On day seven of the experiment, the participants were asked to fill out appetite and satiety questionnaires and also had blood samples drawn. The researchers also examined their brain activity with MRI brain scans.
The researchers found that the participants who had eaten breakfast felt fuller later on than those who had skipped breakfast. The consumption of breakfast also resulted in reduction in brain activity responsible for the control of food cravings. Eating a high-protein breakfast also impacted snacking on high-fat or high-sugar foods in the evening, compared with skipping breakfast or eating cereal.

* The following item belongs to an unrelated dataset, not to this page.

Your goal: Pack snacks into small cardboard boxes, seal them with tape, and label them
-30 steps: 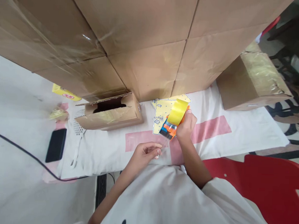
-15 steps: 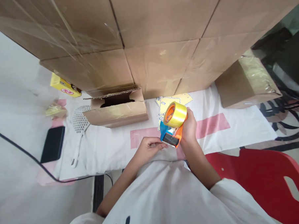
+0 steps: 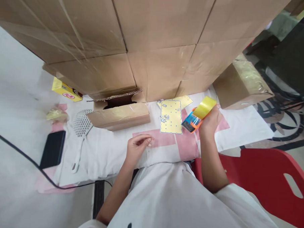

"Eating a protein-rich breakfast impacts the drive to eat later in the day, when people are more likely to consume high-fat or high-sugar snacks," study researcher Heather Leidy, assistant professor in the Department of Nutrition and Exercise Physiology at the University of Missouri, said in a statement. "These data suggest that eating a protein-rich breakfast is one potential strategy to prevent overeating and improve diet quality by replacing unhealthy snacks with high quality breakfast foods."
The findings are important, as mindful eating strategies emerge as useful tools for combating overweight and obesity.